All lines below starting at the one that holds "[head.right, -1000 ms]" and ending at the one that holds "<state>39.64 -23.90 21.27" should be printed exactly, ends included. Pictures should not be printed, nor anything else.
(Provided data)
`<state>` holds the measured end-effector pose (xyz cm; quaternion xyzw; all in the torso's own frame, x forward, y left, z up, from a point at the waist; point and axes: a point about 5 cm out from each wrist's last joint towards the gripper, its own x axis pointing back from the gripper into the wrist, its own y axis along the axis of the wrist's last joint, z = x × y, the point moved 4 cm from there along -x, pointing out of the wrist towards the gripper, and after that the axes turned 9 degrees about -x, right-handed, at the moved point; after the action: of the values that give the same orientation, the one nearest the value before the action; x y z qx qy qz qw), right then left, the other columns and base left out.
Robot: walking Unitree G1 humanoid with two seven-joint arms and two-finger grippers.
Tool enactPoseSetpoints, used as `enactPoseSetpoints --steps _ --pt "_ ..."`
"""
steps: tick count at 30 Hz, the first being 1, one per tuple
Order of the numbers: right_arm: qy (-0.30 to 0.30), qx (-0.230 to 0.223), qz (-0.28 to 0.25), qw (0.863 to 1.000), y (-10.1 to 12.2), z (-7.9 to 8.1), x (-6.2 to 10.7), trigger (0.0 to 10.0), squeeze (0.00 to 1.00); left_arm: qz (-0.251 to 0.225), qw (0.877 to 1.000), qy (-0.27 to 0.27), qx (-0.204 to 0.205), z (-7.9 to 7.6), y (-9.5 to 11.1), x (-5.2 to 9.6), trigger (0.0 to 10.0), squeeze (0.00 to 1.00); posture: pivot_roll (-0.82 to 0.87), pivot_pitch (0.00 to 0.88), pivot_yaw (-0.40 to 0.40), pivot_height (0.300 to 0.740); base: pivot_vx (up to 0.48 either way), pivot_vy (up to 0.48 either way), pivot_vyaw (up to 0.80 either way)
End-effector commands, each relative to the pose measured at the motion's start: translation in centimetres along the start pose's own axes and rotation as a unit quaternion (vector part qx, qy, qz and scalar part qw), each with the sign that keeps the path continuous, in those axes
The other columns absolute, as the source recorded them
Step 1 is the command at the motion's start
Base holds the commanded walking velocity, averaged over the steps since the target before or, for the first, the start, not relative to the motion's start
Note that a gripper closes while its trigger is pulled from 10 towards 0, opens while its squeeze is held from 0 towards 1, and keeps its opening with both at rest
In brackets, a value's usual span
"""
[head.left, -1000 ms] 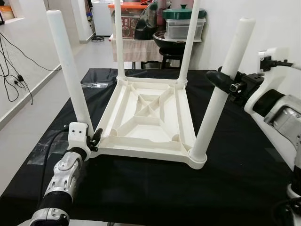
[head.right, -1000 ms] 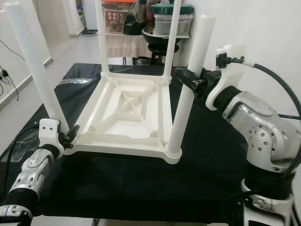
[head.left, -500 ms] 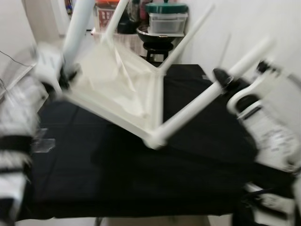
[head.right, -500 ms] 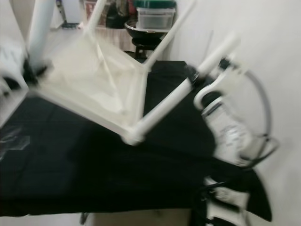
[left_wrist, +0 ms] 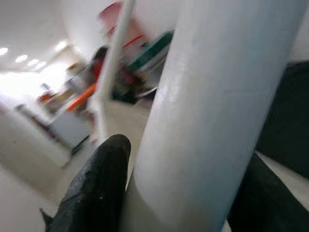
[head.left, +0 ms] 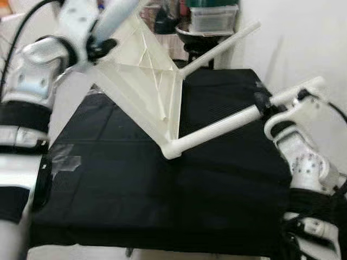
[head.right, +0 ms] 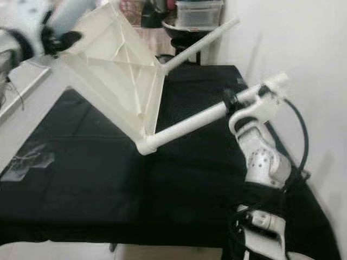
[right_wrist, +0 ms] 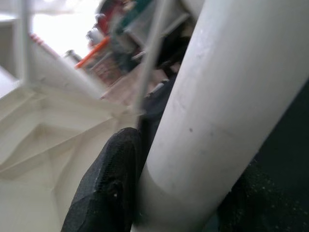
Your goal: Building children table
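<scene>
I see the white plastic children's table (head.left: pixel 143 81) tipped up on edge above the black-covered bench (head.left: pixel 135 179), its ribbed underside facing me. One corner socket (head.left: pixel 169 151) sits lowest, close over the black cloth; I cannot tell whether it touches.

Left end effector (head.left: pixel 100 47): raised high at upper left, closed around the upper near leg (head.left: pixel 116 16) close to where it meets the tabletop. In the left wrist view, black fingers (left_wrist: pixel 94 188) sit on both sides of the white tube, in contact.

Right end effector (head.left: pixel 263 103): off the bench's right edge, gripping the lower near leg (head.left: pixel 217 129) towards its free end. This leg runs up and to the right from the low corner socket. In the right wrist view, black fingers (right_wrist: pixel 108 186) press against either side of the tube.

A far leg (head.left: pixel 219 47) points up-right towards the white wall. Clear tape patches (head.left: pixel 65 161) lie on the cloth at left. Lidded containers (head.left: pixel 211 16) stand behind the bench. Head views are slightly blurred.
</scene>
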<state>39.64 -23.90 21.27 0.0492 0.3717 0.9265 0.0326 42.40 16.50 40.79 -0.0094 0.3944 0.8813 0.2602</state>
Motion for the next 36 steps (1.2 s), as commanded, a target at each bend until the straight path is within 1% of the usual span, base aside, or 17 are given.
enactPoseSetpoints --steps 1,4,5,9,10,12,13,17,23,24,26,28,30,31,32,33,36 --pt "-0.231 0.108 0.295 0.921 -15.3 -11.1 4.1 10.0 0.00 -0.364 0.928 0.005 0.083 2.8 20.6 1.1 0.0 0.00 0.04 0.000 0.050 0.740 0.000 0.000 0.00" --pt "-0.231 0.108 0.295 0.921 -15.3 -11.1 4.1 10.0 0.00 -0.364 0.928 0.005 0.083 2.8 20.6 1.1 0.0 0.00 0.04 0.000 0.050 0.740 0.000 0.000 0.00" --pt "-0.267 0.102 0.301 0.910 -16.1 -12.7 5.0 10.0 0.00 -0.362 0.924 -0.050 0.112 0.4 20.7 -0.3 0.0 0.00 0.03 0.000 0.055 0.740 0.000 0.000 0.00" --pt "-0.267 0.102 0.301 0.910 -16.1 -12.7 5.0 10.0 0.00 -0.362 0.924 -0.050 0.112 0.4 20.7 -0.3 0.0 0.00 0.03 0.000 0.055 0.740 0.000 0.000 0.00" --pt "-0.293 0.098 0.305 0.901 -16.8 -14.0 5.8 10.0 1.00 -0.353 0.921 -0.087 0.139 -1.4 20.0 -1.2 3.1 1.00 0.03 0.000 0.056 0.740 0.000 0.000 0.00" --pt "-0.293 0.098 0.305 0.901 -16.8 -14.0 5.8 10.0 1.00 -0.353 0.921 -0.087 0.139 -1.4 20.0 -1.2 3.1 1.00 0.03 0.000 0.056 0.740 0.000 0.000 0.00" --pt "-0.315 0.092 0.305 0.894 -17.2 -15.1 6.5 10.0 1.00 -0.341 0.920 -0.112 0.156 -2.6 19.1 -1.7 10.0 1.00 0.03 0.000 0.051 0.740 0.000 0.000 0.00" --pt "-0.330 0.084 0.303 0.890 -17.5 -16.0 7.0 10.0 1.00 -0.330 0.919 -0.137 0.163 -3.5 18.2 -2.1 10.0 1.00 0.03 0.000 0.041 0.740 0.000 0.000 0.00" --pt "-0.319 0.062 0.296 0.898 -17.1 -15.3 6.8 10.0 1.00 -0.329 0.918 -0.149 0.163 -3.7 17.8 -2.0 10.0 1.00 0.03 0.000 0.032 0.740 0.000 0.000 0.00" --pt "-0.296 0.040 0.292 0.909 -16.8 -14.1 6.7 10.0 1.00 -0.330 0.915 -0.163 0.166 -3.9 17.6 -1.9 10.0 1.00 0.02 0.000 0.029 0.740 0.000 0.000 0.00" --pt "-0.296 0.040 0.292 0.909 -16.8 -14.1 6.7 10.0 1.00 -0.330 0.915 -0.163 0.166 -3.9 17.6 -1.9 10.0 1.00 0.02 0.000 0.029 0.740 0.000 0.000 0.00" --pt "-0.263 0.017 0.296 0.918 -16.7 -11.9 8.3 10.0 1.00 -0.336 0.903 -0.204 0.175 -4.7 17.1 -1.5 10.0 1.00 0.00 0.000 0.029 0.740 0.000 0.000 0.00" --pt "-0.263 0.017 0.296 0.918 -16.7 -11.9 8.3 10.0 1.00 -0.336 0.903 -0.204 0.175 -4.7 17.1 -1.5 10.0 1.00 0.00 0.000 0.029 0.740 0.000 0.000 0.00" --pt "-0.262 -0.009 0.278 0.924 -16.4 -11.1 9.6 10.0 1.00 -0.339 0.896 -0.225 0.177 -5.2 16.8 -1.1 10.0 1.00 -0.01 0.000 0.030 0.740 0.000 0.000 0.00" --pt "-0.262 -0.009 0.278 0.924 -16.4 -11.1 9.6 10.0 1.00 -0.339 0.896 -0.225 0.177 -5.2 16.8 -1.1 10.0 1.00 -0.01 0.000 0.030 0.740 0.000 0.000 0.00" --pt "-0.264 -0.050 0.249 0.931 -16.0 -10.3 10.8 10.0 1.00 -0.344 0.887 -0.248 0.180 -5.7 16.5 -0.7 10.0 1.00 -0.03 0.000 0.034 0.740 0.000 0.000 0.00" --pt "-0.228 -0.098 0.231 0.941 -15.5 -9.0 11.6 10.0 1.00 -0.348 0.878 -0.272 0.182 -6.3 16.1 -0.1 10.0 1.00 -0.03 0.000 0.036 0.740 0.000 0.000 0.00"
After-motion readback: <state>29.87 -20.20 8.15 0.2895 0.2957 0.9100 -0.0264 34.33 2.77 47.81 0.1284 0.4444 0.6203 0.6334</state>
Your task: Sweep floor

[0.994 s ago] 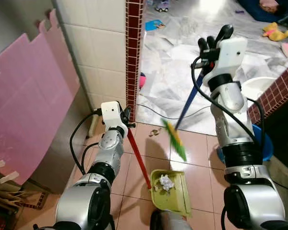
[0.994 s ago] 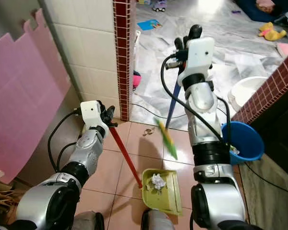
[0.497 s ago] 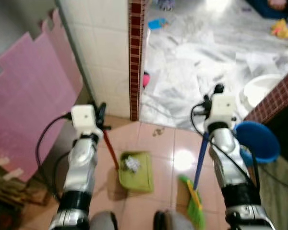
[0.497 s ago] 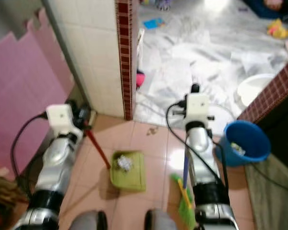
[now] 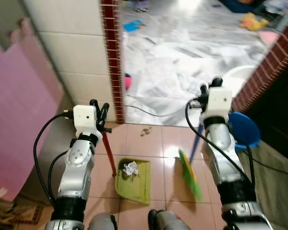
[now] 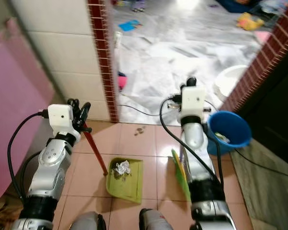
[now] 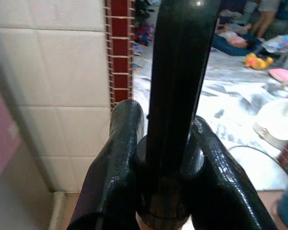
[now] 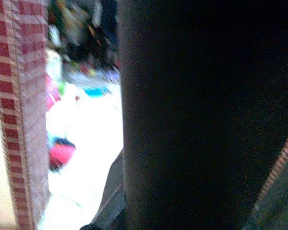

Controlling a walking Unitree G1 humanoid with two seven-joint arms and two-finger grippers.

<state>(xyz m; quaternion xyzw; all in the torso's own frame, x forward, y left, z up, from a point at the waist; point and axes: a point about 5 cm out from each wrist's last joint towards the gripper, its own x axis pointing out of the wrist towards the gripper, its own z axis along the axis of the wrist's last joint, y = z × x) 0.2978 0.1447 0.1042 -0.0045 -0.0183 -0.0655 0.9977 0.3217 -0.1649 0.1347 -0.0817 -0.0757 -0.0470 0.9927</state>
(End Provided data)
Solution to the problem:
[head.right, -1000 ms] 
[head.left, -500 ms] 
[head.right, -500 ms] 
[left_wrist, +0 ms] 
[head.left, +0 ms] 
[head.right, +0 ms] 
[right_wrist, +0 ms] 
Your goal: Building children table
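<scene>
I see the white plastic children's table (head.left: pixel 143 81) tipped up on edge above the black-covered bench (head.left: pixel 135 179), its ribbed underside facing me. One corner socket (head.left: pixel 169 151) sits lowest, close over the black cloth; I cannot tell whether it touches.

Left end effector (head.left: pixel 100 47): raised high at upper left, closed around the upper near leg (head.left: pixel 116 16) close to where it meets the tabletop. In the left wrist view, black fingers (left_wrist: pixel 94 188) sit on both sides of the white tube, in contact.

Right end effector (head.left: pixel 263 103): off the bench's right edge, gripping the lower near leg (head.left: pixel 217 129) towards its free end. This leg runs up and to the right from the low corner socket. In the right wrist view, black fingers (right_wrist: pixel 108 186) press against either side of the tube.

A far leg (head.left: pixel 219 47) points up-right towards the white wall. Clear tape patches (head.left: pixel 65 161) lie on the cloth at left. Lidded containers (head.left: pixel 211 16) stand behind the bench. Head views are slightly blurred.
</scene>
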<state>39.64 -23.90 21.27 0.0492 0.3717 0.9265 0.0326 42.40 16.50 40.79 -0.0094 0.3944 0.8813 0.2602</state>

The output is finished and nothing more is needed.